= EXERCISE PROMPT =
Please retype the data in full and exactly; the pictures are not part of the copy.
** Opening DATA BELOW block **
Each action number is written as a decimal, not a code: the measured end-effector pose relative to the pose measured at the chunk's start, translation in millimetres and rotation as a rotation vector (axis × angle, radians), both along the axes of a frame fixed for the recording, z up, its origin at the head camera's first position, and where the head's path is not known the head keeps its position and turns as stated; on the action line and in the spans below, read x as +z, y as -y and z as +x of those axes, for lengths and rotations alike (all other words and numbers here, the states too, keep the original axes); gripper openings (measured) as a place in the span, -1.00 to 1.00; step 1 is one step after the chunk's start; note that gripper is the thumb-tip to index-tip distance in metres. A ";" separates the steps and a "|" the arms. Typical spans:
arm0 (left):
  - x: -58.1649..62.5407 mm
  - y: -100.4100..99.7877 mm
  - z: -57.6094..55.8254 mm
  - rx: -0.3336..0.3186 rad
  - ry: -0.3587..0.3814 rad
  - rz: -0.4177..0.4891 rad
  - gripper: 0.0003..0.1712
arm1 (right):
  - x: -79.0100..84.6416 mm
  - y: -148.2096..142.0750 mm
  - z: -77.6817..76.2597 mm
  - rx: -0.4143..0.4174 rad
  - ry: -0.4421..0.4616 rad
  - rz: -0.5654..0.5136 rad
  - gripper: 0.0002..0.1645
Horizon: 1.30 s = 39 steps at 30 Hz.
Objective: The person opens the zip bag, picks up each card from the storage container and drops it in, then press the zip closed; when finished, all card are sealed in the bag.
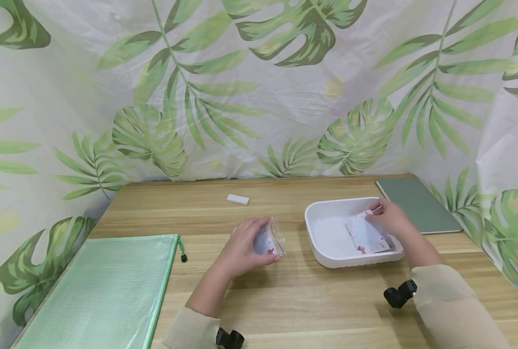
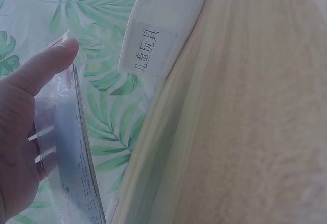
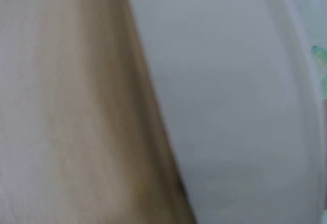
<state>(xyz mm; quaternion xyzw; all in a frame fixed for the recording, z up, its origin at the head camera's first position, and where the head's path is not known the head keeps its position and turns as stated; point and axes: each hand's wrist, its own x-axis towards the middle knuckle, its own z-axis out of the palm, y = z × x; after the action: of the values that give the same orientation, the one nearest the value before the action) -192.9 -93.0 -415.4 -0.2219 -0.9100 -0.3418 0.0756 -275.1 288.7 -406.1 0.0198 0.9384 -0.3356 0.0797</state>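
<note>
My left hand [image 1: 242,246] grips a small clear plastic packet [image 1: 269,241] above the table, left of the white basin [image 1: 321,259]. Blue-tinted printed paper shows through the plastic, and in the left wrist view the thumb lies along one edge of the packet [image 2: 66,137]. Inside the basin, my right hand [image 1: 390,219] pinches the upper corner of a pale blue printed card [image 1: 367,235] with small red figures along its lower edge. That card leans at a slant within the basin. The right wrist view shows only the basin's outer wall [image 3: 235,106] and wood, not the hand.
A green mesh zipper pouch [image 1: 106,286] lies at the table's left, its dark zipper pull [image 1: 183,258] at the corner. A small white block [image 1: 238,199] sits toward the back. Behind the basin is a grey-green notebook [image 1: 420,203]. The basin's side bears a printed label [image 2: 148,50].
</note>
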 end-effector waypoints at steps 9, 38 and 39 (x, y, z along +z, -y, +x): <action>0.3 1.1 0.1 0.002 0.001 0.008 0.03 | 21.7 8.9 12.6 0.017 -0.060 -0.162 -0.44; -0.4 -0.8 0.8 0.008 -0.028 -0.032 0.05 | 18.3 119.1 71.3 0.000 -0.110 -0.768 -0.46; -0.4 -1.2 0.8 0.006 -0.028 -0.037 0.05 | 17.6 121.9 71.2 -0.010 -0.107 -0.774 -0.46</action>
<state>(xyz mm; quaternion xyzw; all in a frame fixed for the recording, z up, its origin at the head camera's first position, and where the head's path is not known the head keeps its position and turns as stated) -192.2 -91.8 -415.7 -0.2253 -0.9157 -0.3215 0.0853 -203.9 166.8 -388.5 -0.0244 0.7453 -0.6656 0.0306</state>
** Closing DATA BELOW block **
= TASK OUTPUT =
Each action number is written as a decimal, not a code: the measured end-effector pose relative to the pose measured at the chunk's start, translation in millimetres and rotation as a rotation vector (axis × angle, radians), both along the axes of a frame fixed for the recording, z up, its origin at the head camera's first position, and where the head's path is not known the head keeps its position and turns as stated; on the action line and in the spans below, read x as +z, y as -y and z as +x of those axes, for lengths and rotations alike (all other words and numbers here, the states too, keep the original axes); gripper openings (measured) as a place in the span, -1.00 to 1.00; step 1 is one step after the chunk's start; note that gripper is the thumb-tip to index-tip distance in metres. A ";" separates the steps and a "|" the arms. Typical spans:
arm0 (left):
  - x: -58.1649..62.5407 mm
  - y: -100.4100..99.7877 mm
  - z: -57.6094..55.8254 mm
  - rx: -0.3336..0.3186 rad
  - ry: -0.3587..0.3814 rad
  - rz: -0.4177..0.4891 rad
  - gripper: 0.0003..0.1712
arm1 (right):
  - x: -79.0100..84.6416 mm
  - y: -148.2096..142.0750 mm
  - z: -77.6817..76.2597 mm
  - rx: -0.4143..0.4174 rad
  - ry: -0.4421..0.4616 rad
  - rz: -0.5654..0.5136 rad
  - gripper: 0.0002..0.1645
Horizon: 1.30 s = 39 steps at 30 Hz.
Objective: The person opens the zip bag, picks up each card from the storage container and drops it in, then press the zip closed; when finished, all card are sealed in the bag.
<state>(xyz mm; quaternion xyzw; all in a frame fixed for the recording, z up, its origin at the head camera's first position, and where the head's path is not known the head keeps its position and turns as stated; point and axes: each hand's wrist, its own x-axis towards the middle knuckle, its own z-axis out of the palm, y = z × x; after the action: of the values that give the same orientation, the one nearest the value before the action) -192.9 -93.0 -415.4 -0.2219 -0.9100 -0.3418 0.0756 -275.1 288.7 -406.1 0.0198 0.9384 -0.3356 0.0797</state>
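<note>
My left hand [image 1: 242,246] grips a small clear plastic packet [image 1: 269,241] above the table, left of the white basin [image 1: 321,259]. Blue-tinted printed paper shows through the plastic, and in the left wrist view the thumb lies along one edge of the packet [image 2: 66,137]. Inside the basin, my right hand [image 1: 390,219] pinches the upper corner of a pale blue printed card [image 1: 367,235] with small red figures along its lower edge. That card leans at a slant within the basin. The right wrist view shows only the basin's outer wall [image 3: 235,106] and wood, not the hand.
A green mesh zipper pouch [image 1: 106,286] lies at the table's left, its dark zipper pull [image 1: 183,258] at the corner. A small white block [image 1: 238,199] sits toward the back. Behind the basin is a grey-green notebook [image 1: 420,203]. The basin's side bears a printed label [image 2: 148,50].
</note>
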 end-effector waypoints at steps 9, 38 and 39 (x, y, z along +z, -y, +x): <action>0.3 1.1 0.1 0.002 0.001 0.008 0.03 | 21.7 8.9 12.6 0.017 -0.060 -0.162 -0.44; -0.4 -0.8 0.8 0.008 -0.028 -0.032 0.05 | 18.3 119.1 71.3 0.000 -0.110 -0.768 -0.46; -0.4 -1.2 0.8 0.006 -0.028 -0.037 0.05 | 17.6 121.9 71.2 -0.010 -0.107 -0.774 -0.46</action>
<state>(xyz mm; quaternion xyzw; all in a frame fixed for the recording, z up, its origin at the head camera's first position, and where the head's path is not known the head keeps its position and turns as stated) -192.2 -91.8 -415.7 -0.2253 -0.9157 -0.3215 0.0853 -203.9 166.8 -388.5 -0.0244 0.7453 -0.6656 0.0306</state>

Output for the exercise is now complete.